Shame, shame, shame.

Early in my own therapy, my analyst began to focus on this dynamic, helping me to see the defensiveness in my snobbery and pretension; he focused more on the unbearable feeling of being small, though today, I’d emphasize the sense of defect, the underlying experience of shame. Over the years, I’ve made a lot of progress in coming to terms with my shame, but my character still shows vestiges of those early defenses. On occasion, I can still be quite sharp in my judgments of other people who appear to me to be ignorant or “uncouth.” Sometimes, I find myself feeling a bit smug in my “superior” knowledge about something cultural. I feel deeply scornful of the Kardashians, reality TV shows and the widespread “vulgarity” of our culture; I also know my contempt has its defensive function and I’m usually not taken in by it. By recognizing my familiar old defenses at work, I can disengage and bring myself back down to earth.
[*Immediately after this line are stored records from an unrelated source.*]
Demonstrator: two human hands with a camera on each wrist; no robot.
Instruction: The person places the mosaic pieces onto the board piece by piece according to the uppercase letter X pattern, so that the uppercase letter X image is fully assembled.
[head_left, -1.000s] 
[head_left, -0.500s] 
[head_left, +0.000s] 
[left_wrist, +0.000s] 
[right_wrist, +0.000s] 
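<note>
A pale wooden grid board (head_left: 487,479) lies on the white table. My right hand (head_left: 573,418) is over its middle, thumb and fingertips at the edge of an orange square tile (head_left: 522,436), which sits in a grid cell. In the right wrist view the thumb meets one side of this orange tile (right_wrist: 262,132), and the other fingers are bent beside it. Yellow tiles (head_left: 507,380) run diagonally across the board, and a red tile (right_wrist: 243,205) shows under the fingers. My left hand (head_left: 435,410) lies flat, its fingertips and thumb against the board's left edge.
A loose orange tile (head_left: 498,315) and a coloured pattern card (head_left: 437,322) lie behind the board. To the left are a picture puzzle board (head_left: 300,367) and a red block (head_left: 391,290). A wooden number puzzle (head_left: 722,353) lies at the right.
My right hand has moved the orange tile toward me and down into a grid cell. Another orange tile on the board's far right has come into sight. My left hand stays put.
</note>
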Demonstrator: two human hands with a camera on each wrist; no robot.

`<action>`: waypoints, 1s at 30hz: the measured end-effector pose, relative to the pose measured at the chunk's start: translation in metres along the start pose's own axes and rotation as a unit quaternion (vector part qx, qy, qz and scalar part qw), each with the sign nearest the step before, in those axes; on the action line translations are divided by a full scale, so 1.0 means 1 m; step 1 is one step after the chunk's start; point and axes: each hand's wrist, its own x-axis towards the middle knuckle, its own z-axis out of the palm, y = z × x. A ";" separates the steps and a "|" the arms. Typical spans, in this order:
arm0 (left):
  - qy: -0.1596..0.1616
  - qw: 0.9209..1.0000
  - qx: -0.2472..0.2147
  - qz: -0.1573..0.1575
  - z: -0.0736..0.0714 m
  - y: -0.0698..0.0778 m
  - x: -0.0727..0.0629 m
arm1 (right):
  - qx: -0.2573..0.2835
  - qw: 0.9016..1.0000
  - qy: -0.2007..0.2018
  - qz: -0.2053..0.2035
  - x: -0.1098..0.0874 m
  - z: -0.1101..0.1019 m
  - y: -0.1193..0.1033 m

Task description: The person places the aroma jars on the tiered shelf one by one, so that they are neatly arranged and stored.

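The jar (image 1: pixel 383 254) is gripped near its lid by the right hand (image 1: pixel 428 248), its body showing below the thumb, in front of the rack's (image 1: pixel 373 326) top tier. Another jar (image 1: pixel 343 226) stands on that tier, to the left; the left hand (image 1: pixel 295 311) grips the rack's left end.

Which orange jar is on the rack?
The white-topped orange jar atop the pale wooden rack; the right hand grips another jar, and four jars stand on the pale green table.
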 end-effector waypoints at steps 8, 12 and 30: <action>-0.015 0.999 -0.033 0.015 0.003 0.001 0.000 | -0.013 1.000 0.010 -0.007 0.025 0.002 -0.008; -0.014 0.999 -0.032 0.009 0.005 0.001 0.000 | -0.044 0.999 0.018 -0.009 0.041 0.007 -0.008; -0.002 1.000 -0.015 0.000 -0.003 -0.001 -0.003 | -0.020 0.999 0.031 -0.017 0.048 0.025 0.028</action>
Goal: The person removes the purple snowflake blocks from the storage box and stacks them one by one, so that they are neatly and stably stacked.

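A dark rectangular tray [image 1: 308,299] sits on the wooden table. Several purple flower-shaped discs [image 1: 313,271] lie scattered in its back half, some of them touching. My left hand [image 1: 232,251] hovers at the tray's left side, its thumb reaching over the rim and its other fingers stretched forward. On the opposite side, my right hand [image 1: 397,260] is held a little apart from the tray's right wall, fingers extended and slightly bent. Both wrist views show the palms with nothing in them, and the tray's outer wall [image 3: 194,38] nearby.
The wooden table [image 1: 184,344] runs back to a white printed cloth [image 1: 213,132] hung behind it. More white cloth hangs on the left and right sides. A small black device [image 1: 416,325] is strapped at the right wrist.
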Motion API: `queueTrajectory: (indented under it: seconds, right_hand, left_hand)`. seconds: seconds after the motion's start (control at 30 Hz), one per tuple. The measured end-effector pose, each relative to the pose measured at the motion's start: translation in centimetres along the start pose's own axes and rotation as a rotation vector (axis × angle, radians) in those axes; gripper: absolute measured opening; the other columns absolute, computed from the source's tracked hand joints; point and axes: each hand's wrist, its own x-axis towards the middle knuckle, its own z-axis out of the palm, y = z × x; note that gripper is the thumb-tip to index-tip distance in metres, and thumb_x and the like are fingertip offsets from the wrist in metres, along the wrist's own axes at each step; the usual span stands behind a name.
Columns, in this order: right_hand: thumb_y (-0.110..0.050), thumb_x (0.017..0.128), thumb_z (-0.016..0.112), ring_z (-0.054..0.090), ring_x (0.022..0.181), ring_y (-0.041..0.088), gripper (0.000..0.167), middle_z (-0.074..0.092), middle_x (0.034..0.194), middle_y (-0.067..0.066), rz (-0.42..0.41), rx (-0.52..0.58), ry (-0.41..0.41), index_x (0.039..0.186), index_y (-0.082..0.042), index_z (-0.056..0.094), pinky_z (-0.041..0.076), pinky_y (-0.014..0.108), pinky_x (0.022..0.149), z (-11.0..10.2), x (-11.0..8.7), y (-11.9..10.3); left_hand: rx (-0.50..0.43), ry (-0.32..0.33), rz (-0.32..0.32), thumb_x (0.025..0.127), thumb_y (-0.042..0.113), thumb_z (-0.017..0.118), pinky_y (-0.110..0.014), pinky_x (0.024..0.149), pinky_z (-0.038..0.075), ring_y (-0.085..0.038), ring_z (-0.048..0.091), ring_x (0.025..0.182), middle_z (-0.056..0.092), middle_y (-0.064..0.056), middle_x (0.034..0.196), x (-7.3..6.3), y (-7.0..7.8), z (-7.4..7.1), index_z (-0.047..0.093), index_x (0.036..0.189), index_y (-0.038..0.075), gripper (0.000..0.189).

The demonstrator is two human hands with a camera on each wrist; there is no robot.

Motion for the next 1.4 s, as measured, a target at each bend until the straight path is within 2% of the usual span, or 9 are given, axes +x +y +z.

Defense mechanisms don’t disappear once you understand them, and this is what it means to work with your defenses in an ongoing way. It’s the subject of the final section of my forthcoming book, Why Do I Do That?

* * *

Speaking of my book — I’m reading and getting ready to review Brene Brown’s new book Daring Greatly; I noticed on her website that she’s doing a kind of online book group where participants read a chapter or so a week then exchange written thoughts/questions about it on her website; she responds. If I were to do something like that with my own book, how many of you would be interested in participating? You could do it anonymously.

By Joseph Burgo

Joe is the author and the owner of, one of the leading online mental health resources on the internet. Be sure to connect with him on Google+ and Linkedin.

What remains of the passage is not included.